Thursday, April 26, 2012

Week 5- Post 1 It's Not About the Tool


Making It Stick- The Tools and the Standards
Week #5- Post 1

David Wees blogged this week about a moment in his high school career that was etched in his mind.  He called it “stickiness”.  There are moments of learning that just stick with us.  We have all had them, so how can we provide them more often for our students? 

Sean Capelle discussed the need to connect the Web 2.0 tools we have to the standards we need to teach.  With the large amount of material I am expected to teach in a year, I don’t have time to make a wiki with my students, just to make a wiki.  It needs to be embedded in the content.  Time is so precious in the classroom that any large project I undertake with my students must be meeting multiple standards.

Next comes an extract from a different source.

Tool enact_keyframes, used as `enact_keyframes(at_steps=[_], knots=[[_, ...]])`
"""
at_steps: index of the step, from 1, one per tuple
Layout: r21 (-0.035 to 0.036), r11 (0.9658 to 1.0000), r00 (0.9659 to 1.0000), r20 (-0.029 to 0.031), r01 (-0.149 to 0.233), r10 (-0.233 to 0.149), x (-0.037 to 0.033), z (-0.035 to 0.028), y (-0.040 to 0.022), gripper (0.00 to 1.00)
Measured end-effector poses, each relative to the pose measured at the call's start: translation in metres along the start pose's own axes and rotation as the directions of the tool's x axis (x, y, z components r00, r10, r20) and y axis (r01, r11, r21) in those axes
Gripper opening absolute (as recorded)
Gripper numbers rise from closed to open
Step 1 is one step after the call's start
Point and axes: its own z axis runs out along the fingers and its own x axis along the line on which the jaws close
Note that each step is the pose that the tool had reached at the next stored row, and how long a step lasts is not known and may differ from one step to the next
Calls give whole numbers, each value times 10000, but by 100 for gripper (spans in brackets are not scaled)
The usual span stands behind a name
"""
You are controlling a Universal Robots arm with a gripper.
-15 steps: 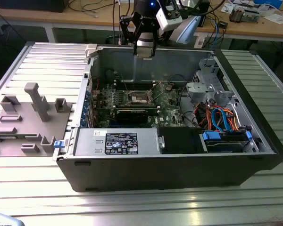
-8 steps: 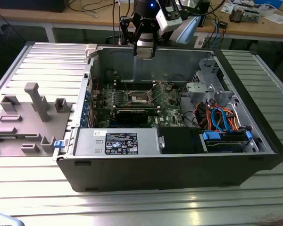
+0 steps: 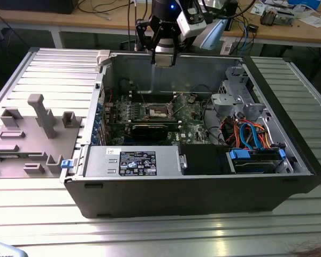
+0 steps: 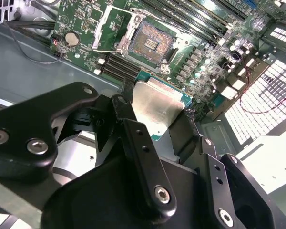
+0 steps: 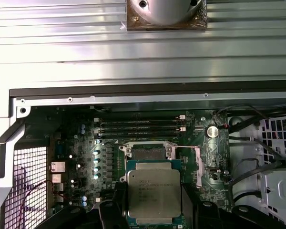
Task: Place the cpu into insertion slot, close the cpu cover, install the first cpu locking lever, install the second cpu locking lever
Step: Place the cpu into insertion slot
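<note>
Silver cpu (image 5: 154,193) clamped in the hand (image 4: 157,109) above the computer case (image 3: 176,199); ribbed metal table (image 3: 150,235) beneath.

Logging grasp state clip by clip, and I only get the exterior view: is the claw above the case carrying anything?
Observer: Yes, in the second wrist view the claw is shut on the cpu, metal top showing.
Operator: Is the socket open?
Observer: Yes, the insertion slot lies bare, with the cpu cover swung open beside it.
Operator: Chip seated yet?
Observer: No, the second wrist view shows it held apart from the slot.
</note>
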Motion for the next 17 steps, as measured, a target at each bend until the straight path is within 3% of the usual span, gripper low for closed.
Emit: enact_keyframes(at_steps=[17], knots=[[0, 10000, 10000, 0, 0, 0, -1, 34, -3, 55]])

My dad can make or fix anything, but he believes in having the right tool for the job.  When I look at my curriculum I need to have the right tools.   Pencil and paper might be the perfect tool for one learning task, a field trip might be best for another, and creating a video the best for another.  It is my job as a teacher to always be adding to my toolbox.  Henry Ford said, “Anyone who stops learning is old, whether they are eighty or twenty.”  I don’t want to be old yet so I keep adding to my toolbox.

Anyone who has been in the classroom any length of time knows that students work harder when they know someone is going to see their work.  Having an audience inspires all of us to work harder whether that audience is a peer, last year’s teacher, a parent, or anyone in cyberspace.  Blogs and wikis can offer students an audience for their work.  The first graders who created the America wiki had to make sure their writing was top notch because others were going to read it.

Teaching based on the standards, using the right tool, or having an audience can all help students learn, but when these are all combined at the same time that is when we get the “stickiness” David Wees was talking about.  Crafting lessons and projects that combine all of these is challenging and takes time.  I used the word “crafting” because these things cannot be thrown together and just throwing in technology will not help it stick.  Only good teaching can do that.